Non au projet de réforme des masters !

Publié le 19 septembre 2016

Le 11 septembre, le ministre de l’Éducation Nationale a annoncé son intention d’allers vers « une loi en novembre, pour un master réformé à la rentrée 2017 ».

Pascal Morsu

Une nouvelle attaque contre le droit aux études

Le risque est donc grand que dès la prochaine rentrée, les étudiants voient la sélection à l’entrée des Masters s’aggraver drastiquement. Tout ceci se situe dans un contexte où 40 000 étudiants de plus sont entrés à l’Université sans que les moyens ne suivent.

La raison de cette nouvelle réforme est simple : la logique du LMD (licence-master-doctorat) mis en 2002, c’est de procéder à une sélection entre L3 et M1. Or en 2002, la résistance des étudiants, des enseignants avait rendu impossible de mettre en place ce barrage. Résultat : de nombreuses universités sélectionnent entre M1 et M2, ce qui est juridiquement impossible.

Pour sortir de cette situation, le ministère a donc adopté au printemps un décret autorisant 1300 masters à sélectionner entre M1 et M2. Mais pour le ministre comme pour la majorité des présidents d’Université, la solution définitive serait d’arriver à mettre enfin en place un barrage efficace à l’entrée en masters (à l’exception de quelques filières « parking »).

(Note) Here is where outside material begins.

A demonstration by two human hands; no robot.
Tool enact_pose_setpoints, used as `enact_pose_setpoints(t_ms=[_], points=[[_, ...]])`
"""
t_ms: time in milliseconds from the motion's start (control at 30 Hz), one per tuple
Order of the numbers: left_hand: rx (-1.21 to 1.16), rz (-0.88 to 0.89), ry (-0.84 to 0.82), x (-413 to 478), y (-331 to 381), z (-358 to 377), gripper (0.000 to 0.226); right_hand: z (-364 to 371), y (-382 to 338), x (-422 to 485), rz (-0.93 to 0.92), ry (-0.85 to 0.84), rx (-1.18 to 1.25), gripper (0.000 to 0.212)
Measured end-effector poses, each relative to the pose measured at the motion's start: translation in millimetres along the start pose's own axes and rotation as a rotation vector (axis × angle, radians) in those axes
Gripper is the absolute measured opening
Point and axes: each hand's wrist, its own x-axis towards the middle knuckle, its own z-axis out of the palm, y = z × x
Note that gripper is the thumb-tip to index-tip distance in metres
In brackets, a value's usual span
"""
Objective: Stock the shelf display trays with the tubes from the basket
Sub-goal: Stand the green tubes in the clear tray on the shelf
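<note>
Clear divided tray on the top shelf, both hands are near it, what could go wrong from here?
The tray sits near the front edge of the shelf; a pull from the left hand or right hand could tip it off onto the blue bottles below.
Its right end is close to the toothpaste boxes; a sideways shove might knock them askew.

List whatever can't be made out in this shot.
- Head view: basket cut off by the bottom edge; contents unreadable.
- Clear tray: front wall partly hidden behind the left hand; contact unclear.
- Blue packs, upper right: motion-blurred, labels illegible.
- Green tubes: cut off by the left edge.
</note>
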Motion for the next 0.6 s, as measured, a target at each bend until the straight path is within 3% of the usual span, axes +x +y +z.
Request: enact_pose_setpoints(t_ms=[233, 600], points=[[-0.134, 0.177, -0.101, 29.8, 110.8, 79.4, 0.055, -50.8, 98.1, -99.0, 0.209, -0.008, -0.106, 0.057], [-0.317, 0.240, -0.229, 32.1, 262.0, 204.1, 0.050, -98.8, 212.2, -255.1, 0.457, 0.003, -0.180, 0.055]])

Il reviendrait ainsi au divers conseils universitaires de mettre en place la nouvelle organisation l’imitant l’accès des étudiants aux masters.

Quelles revendications ? Quelles perspectives ?

Après le mouvement contre la loi El Khomri, le gouvernement veut « réformer » sans faire de vagues. Il a donc lancé des consultations avec les principales organisations universitaires, en premier lieu l’UNEF.

La direction de cette organisation a accepté le cadre fixé en énonçant une seule exigence : « au moins une proposition de master doit être faite à chaque étudiant dans l’établissement où il a obtenu sa licence ». Mais dans ce cas, il suffirait de créer de pseudo-formations ne débouchant pour rien pour satisfaire cette « exigence ». On voit que cette pseudo-revendication ne mène à rien.

Pour le NPA, une seule exigence permettrait de ne pas aggraver encore la situation des étudiants : le retrait pur et simple du projet de réforme des masters. Ce qui n’est pas séparable de celle d’un renforcement significatif des budgets alloués à l’Enseignement Supérieur.

En tout état de cause, ses militants dans les diverses organisations universitaires multiplient les interventions afin de permettre aux étudiants, aux enseignants de prendre connaissance du projet ministériel, de définir leurs revendications, de se coordonner et prendre les décisions qu’impose la situation.